The traditional and alternative capital sides of the global reinsurance market both declined by around 3% in the first-half of 2020, according to the latest data from broker Willis Re.
At the same time, the pressure on traditional reinsurance companies ramped up further as dwindling investment yields drove down their returns on equity (RoE).
Willis Re sees total global reinsurance capital as having fallen by 3% in the first-half, from $605 billion to $587 billion.
The traditional and alternative, or insurance-linked securities (ILS), sides of the reinsurance market fell at the same rate and alternative reinsurance capital shrank from $91 billion at the start of 2020 to $88 billion by the end of June.
One of the drivers of the further decline in alternative capital through 2020 so far is the fact that losses and trapped capital, particularly in collateralised reinsurance sidecar vehicles, has not been fully replenished to-date, Willis Re explained.
The reinsurance broker breaks down the industry into its Index, which tracks specific companies that make fuller disclosures more closely and Willis Re turns up some interesting insights.
One of these is that, despite the significant attention paid to capital raising in recent months, the companies that have raised capital have returned more than three times the amount raised to their shareholders in the same period, so freshly raised capital isn’t really additive to the industry’s size.
It perhaps suggests the freshly raised capital isn’t really needed, as reinsurers could retain more capital by not returning as much to shareholders if they wanted to.

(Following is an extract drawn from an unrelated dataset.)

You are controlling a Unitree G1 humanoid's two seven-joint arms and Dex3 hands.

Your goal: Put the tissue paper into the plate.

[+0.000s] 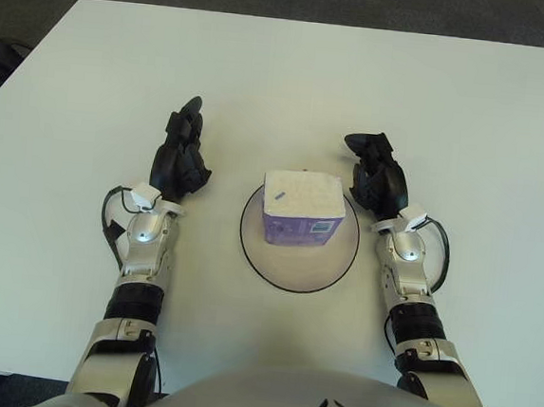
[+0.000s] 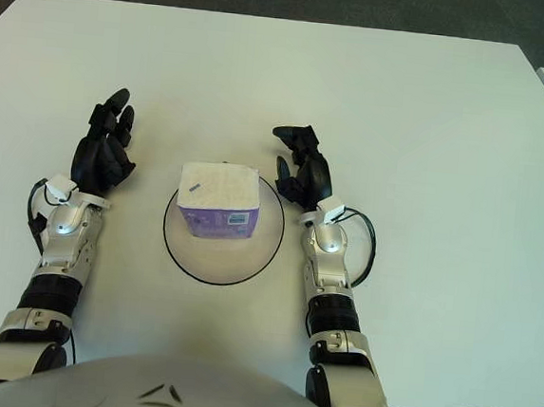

Of course, raising fresh capital from private equity investors, while also returning capital to existing shareholders, does mean you’re keeping everyone happy, so it’s perhaps understandable why this is happening at this time.
The small 3% decline in reinsurance capital at the half-year is much smaller than the fall of 30% up to late-March, following the impact of COVID-19 on investment markets.
This has been largely recovered by now, Willis Re notes, and total reinsurance capital is now 12% higher than at the end of 2018.
Willis Re notes it suggests that, “Based on current investment market levels, COVID-19 has not been a capital event for the industry.”
While capital remains abundant it seems, profitability is not so easy to come by still for the traditional reinsurers.
Willis Re measures the underlying returns on equity (RoE) of a subset of its Index of reinsurers and found that while the reported RoE for the subset of companies dropped to -0.7%, the underlying RoE also fell, from an already low 4.2% in the first half of 2019 to just 2.7% for the first-half of 2020.
This remains well-below the industry’s cost-of-capital of roughly 7% to 8%, Willis Re notes.
S&P also highlighted this, saying that the reinsurance industry will fail to earn its cost-of-capital again in 2020.
This is another reason the returns of capital to shareholders continue apace, as they aren’t earning the returns on equity they would perhaps have liked, making dividends and other capital returns the only options to compensate reinsurers’ backers.
James Kent, Global CEO, Willis Re, commented on the first-half of 2020, “This half-year analysis shows a reinsurance market understandably in a state of change. While reinsurers have so far resiliently shouldered the combined effects of COVID-19 losses and investment market volatility, underlying profitability remains challenging. Uncertainty therefore remains, particularly over the potential impact of COVID-19 on long-tail lines, which is driving reinsurers to deliver additional improvement in underwriting returns. We expect to see further reinsurance market discipline as well as continued differentiation between regions and clients based on past performance and underlying risk.”